(WORK INSTRUCTION) The expected answer is the set of lines in the data below between the line holding "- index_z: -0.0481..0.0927" and the line holding "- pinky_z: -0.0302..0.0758", inclusive, written out exactly.

=== INFORMATION SUPPLIED ===

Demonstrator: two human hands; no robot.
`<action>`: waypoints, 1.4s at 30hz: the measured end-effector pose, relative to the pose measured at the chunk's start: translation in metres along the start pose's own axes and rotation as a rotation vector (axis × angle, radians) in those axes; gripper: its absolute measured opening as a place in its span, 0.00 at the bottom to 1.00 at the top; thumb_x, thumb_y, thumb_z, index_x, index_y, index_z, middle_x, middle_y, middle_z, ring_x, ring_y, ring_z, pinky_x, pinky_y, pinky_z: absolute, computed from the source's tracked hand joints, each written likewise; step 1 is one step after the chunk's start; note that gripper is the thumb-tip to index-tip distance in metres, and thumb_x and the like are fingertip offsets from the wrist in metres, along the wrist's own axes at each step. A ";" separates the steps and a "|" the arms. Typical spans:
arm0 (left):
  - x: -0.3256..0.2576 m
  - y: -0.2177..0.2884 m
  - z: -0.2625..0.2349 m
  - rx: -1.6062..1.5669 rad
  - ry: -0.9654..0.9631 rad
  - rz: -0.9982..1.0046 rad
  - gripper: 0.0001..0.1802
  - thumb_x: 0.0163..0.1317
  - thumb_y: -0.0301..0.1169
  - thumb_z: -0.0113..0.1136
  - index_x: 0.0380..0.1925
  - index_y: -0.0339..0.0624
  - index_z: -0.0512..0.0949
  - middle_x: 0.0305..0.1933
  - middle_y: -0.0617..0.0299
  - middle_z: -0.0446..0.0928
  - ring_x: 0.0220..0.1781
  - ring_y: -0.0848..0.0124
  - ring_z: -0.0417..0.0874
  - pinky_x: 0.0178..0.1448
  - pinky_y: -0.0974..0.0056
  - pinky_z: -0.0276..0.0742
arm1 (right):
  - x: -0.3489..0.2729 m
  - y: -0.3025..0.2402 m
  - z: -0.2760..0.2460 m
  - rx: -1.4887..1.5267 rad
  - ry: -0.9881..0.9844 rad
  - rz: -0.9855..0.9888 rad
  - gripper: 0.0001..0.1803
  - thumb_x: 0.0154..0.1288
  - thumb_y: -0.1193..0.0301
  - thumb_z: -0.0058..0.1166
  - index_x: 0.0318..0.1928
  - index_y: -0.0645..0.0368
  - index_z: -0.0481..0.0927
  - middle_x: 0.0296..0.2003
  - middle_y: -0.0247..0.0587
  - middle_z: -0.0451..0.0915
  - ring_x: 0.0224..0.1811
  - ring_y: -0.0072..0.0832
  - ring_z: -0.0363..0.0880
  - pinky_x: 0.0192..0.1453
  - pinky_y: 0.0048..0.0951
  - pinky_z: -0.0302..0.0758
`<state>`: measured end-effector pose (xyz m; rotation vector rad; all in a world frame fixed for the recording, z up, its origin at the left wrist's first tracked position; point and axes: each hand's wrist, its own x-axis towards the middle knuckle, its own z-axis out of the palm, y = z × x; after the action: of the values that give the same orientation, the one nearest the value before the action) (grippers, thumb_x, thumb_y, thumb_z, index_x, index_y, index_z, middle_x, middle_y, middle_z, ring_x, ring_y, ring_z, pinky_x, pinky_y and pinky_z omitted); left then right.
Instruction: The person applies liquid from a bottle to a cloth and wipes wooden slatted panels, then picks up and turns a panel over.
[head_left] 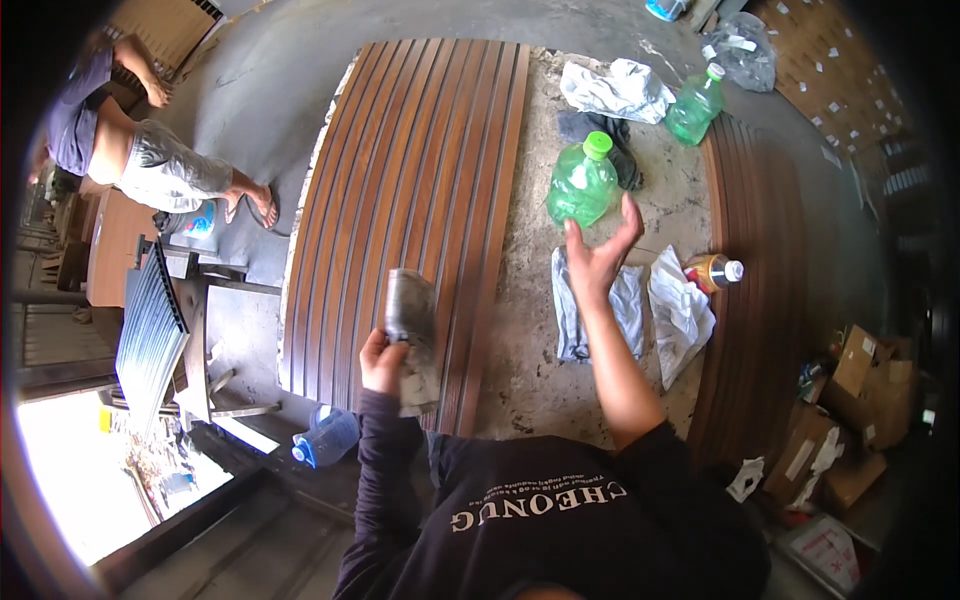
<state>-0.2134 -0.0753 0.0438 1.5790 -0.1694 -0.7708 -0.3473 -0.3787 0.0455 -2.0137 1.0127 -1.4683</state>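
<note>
My left hand (pixel 383 362) is closed on a folded grey cloth (pixel 410 305), blurred at its lower part, over the near part of a ribbed brown wood panel (pixel 400 170). My right hand (pixel 603 255) reaches forward with thumb and fingers spread. Just beyond its fingertips stands a green plastic bottle (pixel 580 185) with a bright green cap; whether they touch is hard to tell. Behind that bottle lies a dark cloth (pixel 628 165). Near my right forearm a light blue-grey cloth (pixel 628 315) and a white cloth (pixel 682 320) rest on the stained worktable (pixel 530 360).
A second green bottle (pixel 694 108) and a white crumpled cloth (pixel 618 90) are at the far right. A white-capped amber bottle (pixel 712 272) lies beside more ribbed panels (pixel 755 300). Cardboard boxes (pixel 840 420) stand right, a blue water jug (pixel 328 438) left. Another person (pixel 150 160) is at the far left.
</note>
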 end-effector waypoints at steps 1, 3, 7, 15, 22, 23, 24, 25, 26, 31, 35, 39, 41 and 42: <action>-0.003 0.010 -0.010 -0.464 -0.194 -0.066 0.21 0.54 0.25 0.51 0.50 0.32 0.72 0.44 0.48 0.78 0.42 0.61 0.81 0.48 0.60 0.79 | 0.011 0.006 0.004 0.007 0.004 -0.007 0.44 0.49 0.70 0.67 0.63 0.63 0.56 0.61 0.57 0.58 0.66 0.49 0.57 0.69 0.45 0.55; -0.034 0.048 0.016 -0.944 -0.305 -0.134 0.26 0.59 0.30 0.54 0.58 0.33 0.65 0.52 0.44 0.74 0.50 0.56 0.79 0.57 0.54 0.77 | 0.027 0.025 0.011 0.149 -0.235 0.124 0.45 0.48 0.69 0.68 0.64 0.61 0.56 0.60 0.59 0.63 0.63 0.48 0.64 0.65 0.42 0.62; -0.034 -0.002 0.030 -0.570 -0.126 -0.113 0.19 0.59 0.30 0.58 0.49 0.35 0.72 0.44 0.54 0.79 0.43 0.65 0.81 0.50 0.62 0.77 | 0.046 0.056 -0.003 0.061 -0.337 0.181 0.39 0.53 0.70 0.66 0.62 0.55 0.58 0.48 0.52 0.78 0.50 0.45 0.78 0.53 0.39 0.73; -0.020 -0.017 0.032 -0.506 -0.026 -0.046 0.19 0.51 0.17 0.50 0.47 0.34 0.73 0.38 0.56 0.80 0.37 0.65 0.82 0.45 0.63 0.79 | 0.028 -0.063 -0.057 0.082 -1.104 -0.144 0.38 0.57 0.61 0.63 0.64 0.46 0.57 0.45 0.52 0.79 0.44 0.44 0.81 0.48 0.41 0.78; -0.001 -0.044 0.046 -0.679 -0.194 -0.163 0.28 0.44 0.18 0.41 0.51 0.33 0.69 0.44 0.48 0.77 0.42 0.53 0.82 0.51 0.49 0.80 | -0.004 -0.118 -0.066 -0.306 -1.686 -0.298 0.36 0.58 0.54 0.59 0.66 0.42 0.60 0.17 0.40 0.77 0.20 0.33 0.78 0.32 0.37 0.79; -0.005 -0.046 0.048 -0.683 -0.192 -0.160 0.28 0.44 0.18 0.41 0.51 0.33 0.69 0.44 0.48 0.77 0.42 0.53 0.82 0.51 0.49 0.80 | -0.004 -0.118 -0.066 -0.305 -1.677 -0.321 0.36 0.58 0.55 0.60 0.65 0.43 0.61 0.19 0.44 0.79 0.23 0.36 0.80 0.34 0.38 0.80; -0.008 -0.049 0.052 -0.779 -0.207 -0.187 0.29 0.44 0.18 0.41 0.52 0.33 0.69 0.45 0.47 0.76 0.43 0.52 0.81 0.51 0.48 0.80 | -0.004 -0.119 -0.064 -0.307 -1.679 -0.326 0.36 0.58 0.55 0.60 0.65 0.43 0.61 0.19 0.44 0.79 0.23 0.36 0.80 0.34 0.38 0.80; -0.013 -0.048 0.055 -0.875 -0.223 -0.218 0.29 0.44 0.18 0.41 0.52 0.34 0.68 0.45 0.46 0.76 0.44 0.50 0.81 0.52 0.46 0.80 | -0.004 -0.121 -0.063 -0.323 -1.688 -0.328 0.36 0.57 0.55 0.60 0.65 0.43 0.61 0.21 0.46 0.80 0.26 0.39 0.81 0.38 0.40 0.79; -0.017 -0.041 0.056 -0.883 -0.197 -0.267 0.29 0.44 0.19 0.41 0.52 0.33 0.67 0.45 0.46 0.75 0.45 0.48 0.80 0.52 0.45 0.79 | -0.003 -0.123 -0.062 -0.339 -1.696 -0.329 0.36 0.56 0.56 0.61 0.64 0.43 0.62 0.24 0.47 0.81 0.29 0.42 0.83 0.41 0.41 0.79; -0.010 -0.048 0.055 -0.923 -0.205 -0.279 0.28 0.44 0.20 0.42 0.51 0.32 0.68 0.43 0.46 0.76 0.44 0.49 0.80 0.52 0.45 0.79 | -0.001 -0.126 -0.057 -0.348 -1.666 -0.371 0.35 0.56 0.57 0.61 0.63 0.43 0.63 0.24 0.47 0.81 0.32 0.42 0.83 0.44 0.41 0.78; 0.011 -0.031 0.058 -0.790 -0.144 -0.145 0.23 0.45 0.21 0.43 0.44 0.32 0.73 0.37 0.53 0.77 0.36 0.60 0.80 0.44 0.60 0.81 | 0.014 -0.123 -0.053 -0.389 -1.674 -0.249 0.37 0.54 0.57 0.63 0.63 0.43 0.61 0.32 0.50 0.83 0.38 0.47 0.82 0.45 0.43 0.78; 0.064 -0.002 0.051 -0.724 -0.110 -0.171 0.19 0.48 0.23 0.47 0.42 0.34 0.74 0.35 0.55 0.77 0.34 0.64 0.79 0.41 0.62 0.79 | 0.033 -0.090 -0.049 -0.162 -1.387 -0.136 0.42 0.54 0.59 0.64 0.66 0.44 0.55 0.45 0.52 0.80 0.48 0.43 0.80 0.52 0.44 0.78; 0.083 0.023 0.054 -0.635 -0.024 -0.089 0.19 0.48 0.22 0.49 0.43 0.33 0.74 0.34 0.57 0.77 0.34 0.64 0.80 0.40 0.63 0.79 | 0.050 -0.068 -0.046 -0.099 -1.164 -0.028 0.44 0.53 0.61 0.66 0.67 0.43 0.55 0.50 0.50 0.78 0.52 0.45 0.78 0.58 0.41 0.76; 0.090 0.030 0.057 -0.536 -0.032 0.070 0.22 0.49 0.24 0.52 0.48 0.35 0.74 0.42 0.50 0.77 0.41 0.59 0.80 0.46 0.59 0.77 | 0.059 -0.053 -0.046 -0.070 -1.058 -0.053 0.44 0.52 0.62 0.67 0.67 0.44 0.56 0.50 0.50 0.78 0.52 0.45 0.78 0.57 0.40 0.76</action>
<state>-0.1667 -0.1758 0.0397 1.0480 -0.0344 -0.7146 -0.3649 -0.3879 0.1355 -2.3793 0.5279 -0.2191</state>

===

(THE ANSWER)
  - index_z: -0.0481..0.0927
  - middle_x: 0.0296..0.2003
  - middle_y: -0.0247..0.0587
  - middle_z: -0.0451..0.0915
  - ring_x: 0.0224..0.1811
  - ring_y: -0.0072..0.0832
  - ring_z: -0.0363..0.0880
  - pinky_x: 0.0192..0.1453
  - pinky_y: 0.0048..0.0951
  - pinky_z: -0.0302..0.0758

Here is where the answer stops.